Antimicrobial blue light-activatable optical endotracheal tube to combat biofilms on the endotracheal tube

PROJECT SUMMARY/ABSTRACT Endotracheal intubation is a common hospital procedure implemented in patients requiring mechanical ventilation. However, biofilms formed on endotracheal tubes (ETTs) represent a leading cause of ventilator- associated pneumonia (VAP). VAP affects up to 28% of intubated patients and carries a 13% overall mortality.

Efforts to prevent VAP have included systemic antibiotics and silver-coated ETTs. However, systemic antibiotics are reported to have little effect on biofilm formation on ETTs. Although silver‐coated ETTs have been shown to reduce the VAP rate effectively, these tubes have a major limitation in being economically

feasible. Therefore, there is a critical need to develop new strategies that can effectively eradicate biofilms on ETTs and are also cost-effective. The objective of this R21 application is to explore the utility of a novel optical endotracheal tube (Optical-ETT), which can be activated by antimicrobial blue light (aBL; 405 nm)

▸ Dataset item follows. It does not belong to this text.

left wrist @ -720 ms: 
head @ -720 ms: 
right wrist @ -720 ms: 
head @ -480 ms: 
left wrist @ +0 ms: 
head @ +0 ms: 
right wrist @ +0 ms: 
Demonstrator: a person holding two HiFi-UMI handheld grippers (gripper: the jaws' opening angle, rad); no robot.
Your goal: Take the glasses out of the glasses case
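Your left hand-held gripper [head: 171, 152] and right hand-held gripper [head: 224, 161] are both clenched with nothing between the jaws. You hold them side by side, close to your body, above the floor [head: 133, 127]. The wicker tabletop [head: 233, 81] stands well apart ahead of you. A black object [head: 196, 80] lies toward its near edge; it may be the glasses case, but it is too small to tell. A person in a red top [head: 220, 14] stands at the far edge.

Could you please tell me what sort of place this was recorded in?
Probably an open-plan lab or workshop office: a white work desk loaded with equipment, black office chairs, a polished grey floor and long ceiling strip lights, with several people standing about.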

and subsequently emit aBL uniformly from the ETT surface, to combat biofilms on ETTs. Our team is a pioneer in the field of aBL. Our central hypothesis is that Optical-ETT can effectively prevent biofilm formation and eradicate preexisting biofilm on the ETT. To address this hypothesis, we propose two Specific Aims.

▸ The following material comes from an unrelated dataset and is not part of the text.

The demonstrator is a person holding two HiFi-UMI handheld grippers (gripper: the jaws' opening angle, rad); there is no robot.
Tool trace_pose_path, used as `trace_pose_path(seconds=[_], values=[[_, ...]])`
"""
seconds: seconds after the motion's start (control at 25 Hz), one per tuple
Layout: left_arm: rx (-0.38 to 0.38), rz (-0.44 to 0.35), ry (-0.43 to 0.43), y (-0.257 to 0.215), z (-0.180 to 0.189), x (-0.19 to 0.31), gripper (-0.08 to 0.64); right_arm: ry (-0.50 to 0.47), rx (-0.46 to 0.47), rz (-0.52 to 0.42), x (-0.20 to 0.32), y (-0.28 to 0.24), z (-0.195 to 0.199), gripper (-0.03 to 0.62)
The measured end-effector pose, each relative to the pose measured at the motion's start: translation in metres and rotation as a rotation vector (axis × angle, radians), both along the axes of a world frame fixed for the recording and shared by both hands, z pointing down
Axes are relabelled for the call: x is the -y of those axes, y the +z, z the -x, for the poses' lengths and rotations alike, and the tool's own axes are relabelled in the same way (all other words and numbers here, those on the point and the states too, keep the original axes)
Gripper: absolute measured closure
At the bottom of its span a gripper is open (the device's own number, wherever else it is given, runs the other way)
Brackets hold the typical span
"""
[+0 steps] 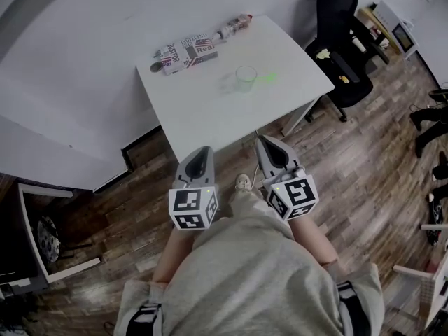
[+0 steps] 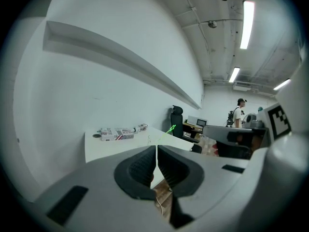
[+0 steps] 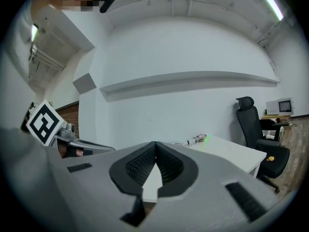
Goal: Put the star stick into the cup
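Observation:
A clear cup [image 1: 246, 76] stands on the white table [image 1: 210, 110], and a green star stick [image 1: 267, 78] lies just right of it. Both grippers hang over the floor in front of the table's near edge, apart from these objects. My left gripper [image 1: 204, 150] is shut with nothing between its jaws, which meet tip to tip in the left gripper view [image 2: 156, 147]. My right gripper [image 1: 264, 141] is also shut and empty [image 3: 155, 143]. The stick shows as a green streak [image 2: 169, 129] far ahead of the left jaws, and as a green glint [image 3: 205, 138] on the table in the right gripper view.
Patterned packets [image 1: 185, 52] and a tube [image 1: 235, 25] lie along the table's far edge by the wall. A black office chair [image 1: 343, 44] stands right of the table. A low shelf [image 1: 42, 240] is at the left. A person [image 2: 237, 114] stands far back.

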State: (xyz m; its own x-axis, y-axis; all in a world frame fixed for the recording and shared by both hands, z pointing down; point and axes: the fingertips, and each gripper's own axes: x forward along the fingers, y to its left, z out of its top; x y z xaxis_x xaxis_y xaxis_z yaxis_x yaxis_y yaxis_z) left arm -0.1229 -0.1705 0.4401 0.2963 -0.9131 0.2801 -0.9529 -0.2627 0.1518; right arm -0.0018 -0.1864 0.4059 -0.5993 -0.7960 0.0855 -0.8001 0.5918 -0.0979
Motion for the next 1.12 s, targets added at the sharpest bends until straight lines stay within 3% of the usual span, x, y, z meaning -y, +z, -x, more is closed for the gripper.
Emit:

In Aim 1, we will conduct in vitro studies to determine the anti-biofilm efficacy of Optical-ETT. Biofilms will be formed on ETT segments in the growth medium. To prevent biofilm formation on ETTs, Optical-ETTs will be "activated" by aBL within 3 h after bacterial inoculation. To eradicate preexisting biofilms on ETTs, Optical-

ETTs will be "activated" by aBL 24, 48, and 96 h after bacterial inoculation when biofilms of different stages have formed. The efficacy found with Optical-ETTs will be compared with that of silver-coated ETTs. In Aim 2, we will determine the anti-biofilm efficacy and safety of Optical-ETT in vivo using a swine model of

endotracheal intubation. Animals will be challenged by instilling bacterial suspensions (5 mL at 108 CFU/mL) into the buccal pouch 30 min after intubation. To prevent biofilm formation on ETTs, Optical-ETTs will be activated by aBL within 3 h after bacterial challenge. To eradicate preexisting biofilms on ETTs, the activation

of Optical-ETTs by aBL will be delayed until 24 h after bacterial challenge when mature biofilms have formed. The bacterial loads of ETTs, the tracheas, and the lungs will be quantified. To evaluate the safety of Optical- ETT, the tracheal tissue damages will be assessed using histology. The potential inflammatory response

triggered by Optical-ETT will be analyzed by measuring the proinflammatory cytokine profile in the bronchoalveolar lavage fluid. Additionally, the effect of Optical-ETT on the ciliary motion will be evaluated using micro-optical coherence tomography, a unique imaging technology invented in our department.

The most important impact of this application resides in the opening of a branch of study on the novel aBL- activatable Optical-ETT to combat biofilms on ETTs. Successful completion of the Specific Aims in this application will provide initial preclinical evidence to determine the effectiveness and safety of the Optical-ETT.